Spock loudly crunches a carrot cube, all wide-eyed innocence.
Seriously, the little brat is lucky he's not within swatting distance.
"You appear in better condition than this morning, Captain," T'lar ventures, clinically enough. "I presume this is due to Doctor McCoy's eliminating some of the human factors from the equation."
"If you mean I forced him to sleep for six hours, you've got it in one." He finishes the last bite of beans, pointing the fork across the table good-naturedly. "Nothing I can do about that brain scramble you've got goin' on."
He's favored with three equally annoyed looks, and so raises his hands in a very out-numbered surrender.
"Yes, well. We're just going to have to deal with it. We have the pre-arrival briefing on the Alba mission first thing tomorrow and a preliminary report to the Admiralty that I can't miss without throwing up red flags about this mess to people we very much do not want looking too closely at our mission logs for the last month."
The declaration is not unexpected, nor is the almost visible re-donning of that ridiculous command façade that has propelled the man to fame far before his peers. That ability to smile and reassure in the face of the world burning is what keeps this ship alive, and while it never ceases to amaze it also never ceases to scare him, just a little. Because it also means if something ever happened, to either the ship or her captain, he has the feeling both might crash and burn together.
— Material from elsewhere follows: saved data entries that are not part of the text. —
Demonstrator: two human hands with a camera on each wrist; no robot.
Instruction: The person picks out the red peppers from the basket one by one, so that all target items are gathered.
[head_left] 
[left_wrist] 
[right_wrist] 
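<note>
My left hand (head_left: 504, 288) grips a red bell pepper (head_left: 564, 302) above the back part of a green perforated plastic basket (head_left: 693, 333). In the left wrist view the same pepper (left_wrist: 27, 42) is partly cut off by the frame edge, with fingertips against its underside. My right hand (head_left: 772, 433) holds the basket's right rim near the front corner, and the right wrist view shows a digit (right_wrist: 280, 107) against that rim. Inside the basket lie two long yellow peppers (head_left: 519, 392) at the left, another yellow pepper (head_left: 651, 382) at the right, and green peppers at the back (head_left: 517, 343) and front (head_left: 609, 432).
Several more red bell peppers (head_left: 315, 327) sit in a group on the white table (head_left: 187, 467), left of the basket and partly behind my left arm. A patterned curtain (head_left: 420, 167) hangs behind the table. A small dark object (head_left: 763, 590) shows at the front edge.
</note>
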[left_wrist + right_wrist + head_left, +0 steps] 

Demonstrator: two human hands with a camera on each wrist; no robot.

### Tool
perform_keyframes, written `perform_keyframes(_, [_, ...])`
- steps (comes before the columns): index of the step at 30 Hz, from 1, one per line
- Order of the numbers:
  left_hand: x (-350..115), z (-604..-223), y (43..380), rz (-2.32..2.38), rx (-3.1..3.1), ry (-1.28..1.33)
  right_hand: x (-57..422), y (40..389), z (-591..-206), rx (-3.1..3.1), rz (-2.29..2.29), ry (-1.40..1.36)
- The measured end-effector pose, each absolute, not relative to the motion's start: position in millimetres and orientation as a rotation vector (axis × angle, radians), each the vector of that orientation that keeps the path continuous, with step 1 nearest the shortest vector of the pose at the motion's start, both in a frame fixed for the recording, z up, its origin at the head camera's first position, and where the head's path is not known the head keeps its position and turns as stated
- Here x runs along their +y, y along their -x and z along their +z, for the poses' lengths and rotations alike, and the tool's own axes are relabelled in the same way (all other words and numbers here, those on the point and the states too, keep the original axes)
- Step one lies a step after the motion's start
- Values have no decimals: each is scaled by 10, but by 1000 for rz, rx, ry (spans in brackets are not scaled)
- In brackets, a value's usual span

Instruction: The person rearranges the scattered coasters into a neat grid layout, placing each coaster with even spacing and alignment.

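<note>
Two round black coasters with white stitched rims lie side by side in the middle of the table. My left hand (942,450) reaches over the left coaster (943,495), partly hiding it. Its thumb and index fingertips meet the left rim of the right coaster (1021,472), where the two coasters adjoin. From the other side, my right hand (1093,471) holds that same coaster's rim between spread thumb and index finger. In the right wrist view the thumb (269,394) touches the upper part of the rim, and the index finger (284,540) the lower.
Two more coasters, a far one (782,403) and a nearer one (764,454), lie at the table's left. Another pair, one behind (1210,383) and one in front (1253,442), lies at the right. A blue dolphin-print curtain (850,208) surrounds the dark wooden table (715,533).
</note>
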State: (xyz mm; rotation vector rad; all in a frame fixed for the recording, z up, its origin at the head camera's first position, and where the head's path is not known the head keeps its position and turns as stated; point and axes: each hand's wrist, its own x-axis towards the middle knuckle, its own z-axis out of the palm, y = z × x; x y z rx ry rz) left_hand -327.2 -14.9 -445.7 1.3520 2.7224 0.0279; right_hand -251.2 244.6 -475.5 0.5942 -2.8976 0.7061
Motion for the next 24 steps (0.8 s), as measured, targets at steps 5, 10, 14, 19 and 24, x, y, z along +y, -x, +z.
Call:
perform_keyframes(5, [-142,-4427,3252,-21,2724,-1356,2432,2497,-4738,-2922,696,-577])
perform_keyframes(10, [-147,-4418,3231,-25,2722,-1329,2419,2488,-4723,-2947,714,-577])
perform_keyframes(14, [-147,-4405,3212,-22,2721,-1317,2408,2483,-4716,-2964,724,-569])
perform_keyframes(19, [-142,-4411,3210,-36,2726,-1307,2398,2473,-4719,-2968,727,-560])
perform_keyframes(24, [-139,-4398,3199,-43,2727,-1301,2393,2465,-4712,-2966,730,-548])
T'lar's expression is hilariously unimpressed.
"Your coping strategy of situational denial and human willpower, while not unimpressive for your species, will certainly not be sufficient to sustain your physical health through the next seven days, Captain," she states matter-of-factly. "In fact, it likely will serve only to hasten the complete collapse of the fragile balance achieved by the temporary acceptance of this rudimentary bond."
"Well aren't you just a happy little ball of sunshine," McCoy mutters, clicking the data-padd off and pushing it back toward her. The scans haven't given them any information they didn't already know, unfortunately.
"Your metaphor quite literally has no possible logical extrapolation, Doctor."
"That would be why it's called a metaphor, isn't it?"
"Technically, it would be a loose interpretation of metaphoric anthropomorphism, Bones," Kirk says absently, scribbling a signature on a report and clicking to the next without even looking up.
Three pairs of eyes blink at him for a few startled seconds, the silence broken only by the loud crrrrunch of another of Spock's carrot cubes.
McCoy glares at the child in consternation, trying not to laugh.
"Fascinating," T'lar murmurs.
"The Captain is quite well-versed in both Terran and Vulcan neo-classical literary themes," Spock interjects sagaciously. "A particular hobby of yours, I believe, Doctor T'lar?"
Seriously, he thought Jim was a pain in the neck as a sulky adolescent. What is he going to do with a bratty half-Vulcan teenager while this delegation is stuck planetside ironing out peace negotiations for two days?